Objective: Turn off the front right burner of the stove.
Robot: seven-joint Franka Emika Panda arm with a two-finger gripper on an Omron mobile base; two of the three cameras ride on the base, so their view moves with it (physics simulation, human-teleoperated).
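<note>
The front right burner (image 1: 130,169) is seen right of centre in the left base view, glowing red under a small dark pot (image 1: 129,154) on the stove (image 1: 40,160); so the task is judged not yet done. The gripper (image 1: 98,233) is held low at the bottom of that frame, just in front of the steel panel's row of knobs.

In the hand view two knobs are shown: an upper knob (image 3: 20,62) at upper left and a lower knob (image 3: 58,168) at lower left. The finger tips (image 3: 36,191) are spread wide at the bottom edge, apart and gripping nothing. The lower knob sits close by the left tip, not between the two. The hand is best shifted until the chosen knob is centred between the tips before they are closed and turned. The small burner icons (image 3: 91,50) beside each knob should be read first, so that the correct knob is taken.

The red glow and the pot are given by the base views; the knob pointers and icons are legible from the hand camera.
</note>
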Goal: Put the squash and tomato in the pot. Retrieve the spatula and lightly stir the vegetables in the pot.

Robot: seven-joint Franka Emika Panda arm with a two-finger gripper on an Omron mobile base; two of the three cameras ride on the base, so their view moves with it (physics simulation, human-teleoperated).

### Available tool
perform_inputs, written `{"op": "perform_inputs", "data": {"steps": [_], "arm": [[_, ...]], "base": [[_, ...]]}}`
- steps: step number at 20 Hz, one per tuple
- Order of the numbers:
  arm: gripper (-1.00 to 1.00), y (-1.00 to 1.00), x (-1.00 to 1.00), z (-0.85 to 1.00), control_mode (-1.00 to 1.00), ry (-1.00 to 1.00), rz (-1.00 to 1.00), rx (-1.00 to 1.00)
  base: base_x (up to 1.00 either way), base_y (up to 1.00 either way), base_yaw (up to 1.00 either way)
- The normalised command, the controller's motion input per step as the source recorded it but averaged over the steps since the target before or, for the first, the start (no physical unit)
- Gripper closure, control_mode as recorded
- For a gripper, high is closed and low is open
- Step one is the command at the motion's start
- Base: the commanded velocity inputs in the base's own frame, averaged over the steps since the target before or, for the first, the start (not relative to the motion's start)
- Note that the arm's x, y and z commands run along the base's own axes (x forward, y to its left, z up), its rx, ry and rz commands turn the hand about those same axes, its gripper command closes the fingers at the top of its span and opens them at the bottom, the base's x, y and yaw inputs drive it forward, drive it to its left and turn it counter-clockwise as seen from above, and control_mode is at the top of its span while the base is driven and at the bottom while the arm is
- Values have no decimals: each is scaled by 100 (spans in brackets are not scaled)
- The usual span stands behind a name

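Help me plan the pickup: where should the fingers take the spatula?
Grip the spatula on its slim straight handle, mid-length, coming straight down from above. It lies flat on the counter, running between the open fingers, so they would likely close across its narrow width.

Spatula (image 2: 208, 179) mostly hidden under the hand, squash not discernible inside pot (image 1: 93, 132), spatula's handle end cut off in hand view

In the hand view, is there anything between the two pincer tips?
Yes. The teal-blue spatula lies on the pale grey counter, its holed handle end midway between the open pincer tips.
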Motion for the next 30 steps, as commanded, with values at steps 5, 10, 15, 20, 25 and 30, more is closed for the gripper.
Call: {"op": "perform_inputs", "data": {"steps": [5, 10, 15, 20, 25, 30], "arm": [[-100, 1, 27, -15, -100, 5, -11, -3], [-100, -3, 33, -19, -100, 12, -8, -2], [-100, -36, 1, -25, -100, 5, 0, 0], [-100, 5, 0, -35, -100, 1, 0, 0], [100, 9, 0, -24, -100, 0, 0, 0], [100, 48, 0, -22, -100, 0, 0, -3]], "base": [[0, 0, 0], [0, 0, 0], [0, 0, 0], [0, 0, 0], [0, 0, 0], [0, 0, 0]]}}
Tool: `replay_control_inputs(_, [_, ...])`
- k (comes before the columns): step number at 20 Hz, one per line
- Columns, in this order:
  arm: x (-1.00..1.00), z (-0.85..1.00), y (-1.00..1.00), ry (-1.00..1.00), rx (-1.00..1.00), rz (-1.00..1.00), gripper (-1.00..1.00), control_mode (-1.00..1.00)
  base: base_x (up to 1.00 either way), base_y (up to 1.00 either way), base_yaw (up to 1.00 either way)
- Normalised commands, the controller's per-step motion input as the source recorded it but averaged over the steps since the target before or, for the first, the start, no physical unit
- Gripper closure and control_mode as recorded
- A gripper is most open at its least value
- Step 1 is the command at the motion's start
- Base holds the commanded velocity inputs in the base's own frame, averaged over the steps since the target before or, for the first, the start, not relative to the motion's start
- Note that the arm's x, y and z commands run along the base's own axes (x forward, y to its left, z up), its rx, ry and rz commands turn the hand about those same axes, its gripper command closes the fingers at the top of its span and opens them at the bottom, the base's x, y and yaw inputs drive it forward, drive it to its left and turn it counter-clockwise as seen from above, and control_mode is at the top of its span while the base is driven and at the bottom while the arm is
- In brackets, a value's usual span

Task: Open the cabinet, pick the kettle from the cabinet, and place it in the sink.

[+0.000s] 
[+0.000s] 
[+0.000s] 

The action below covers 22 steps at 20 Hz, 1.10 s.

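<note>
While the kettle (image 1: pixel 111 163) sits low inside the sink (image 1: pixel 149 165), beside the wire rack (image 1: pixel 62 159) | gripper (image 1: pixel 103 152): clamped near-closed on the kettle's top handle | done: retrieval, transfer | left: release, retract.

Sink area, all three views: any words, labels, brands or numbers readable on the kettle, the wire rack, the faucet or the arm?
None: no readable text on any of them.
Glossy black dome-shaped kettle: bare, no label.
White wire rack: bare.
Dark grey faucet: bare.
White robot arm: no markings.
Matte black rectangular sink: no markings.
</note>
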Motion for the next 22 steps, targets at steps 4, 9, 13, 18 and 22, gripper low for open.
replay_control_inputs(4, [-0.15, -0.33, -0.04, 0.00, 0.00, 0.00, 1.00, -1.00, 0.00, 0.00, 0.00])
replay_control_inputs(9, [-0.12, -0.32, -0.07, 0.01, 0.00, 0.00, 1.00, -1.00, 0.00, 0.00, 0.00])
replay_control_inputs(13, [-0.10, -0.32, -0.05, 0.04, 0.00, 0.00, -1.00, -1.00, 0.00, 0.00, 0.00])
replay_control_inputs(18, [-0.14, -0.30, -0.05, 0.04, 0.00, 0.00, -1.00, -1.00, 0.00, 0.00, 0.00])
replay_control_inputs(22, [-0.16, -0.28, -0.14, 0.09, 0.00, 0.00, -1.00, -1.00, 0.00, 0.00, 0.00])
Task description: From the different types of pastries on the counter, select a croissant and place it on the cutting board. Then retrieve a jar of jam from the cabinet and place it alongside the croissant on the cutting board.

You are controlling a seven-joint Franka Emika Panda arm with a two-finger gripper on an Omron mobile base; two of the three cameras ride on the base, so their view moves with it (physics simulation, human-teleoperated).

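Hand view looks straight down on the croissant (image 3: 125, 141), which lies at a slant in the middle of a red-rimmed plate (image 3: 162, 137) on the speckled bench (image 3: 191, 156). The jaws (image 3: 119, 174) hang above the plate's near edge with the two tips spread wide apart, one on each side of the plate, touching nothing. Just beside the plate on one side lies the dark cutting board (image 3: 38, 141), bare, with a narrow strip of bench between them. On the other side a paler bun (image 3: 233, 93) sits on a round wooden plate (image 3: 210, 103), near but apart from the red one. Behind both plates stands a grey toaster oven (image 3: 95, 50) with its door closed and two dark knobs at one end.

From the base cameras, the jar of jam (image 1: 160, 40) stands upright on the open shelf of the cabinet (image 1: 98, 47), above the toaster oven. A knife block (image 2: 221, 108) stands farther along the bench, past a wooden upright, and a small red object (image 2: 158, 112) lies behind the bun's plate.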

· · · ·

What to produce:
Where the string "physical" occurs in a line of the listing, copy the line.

Response to the exercise:
- The normalised command, the controller's motion input per step as the source recorded it but averaged over the steps since the target before or, for the first, the start (no physical unit)
- Normalised commands, the controller's per-step motion input as the source recorded it but averaged over the steps since the target before or, for the first, the start, no physical unit

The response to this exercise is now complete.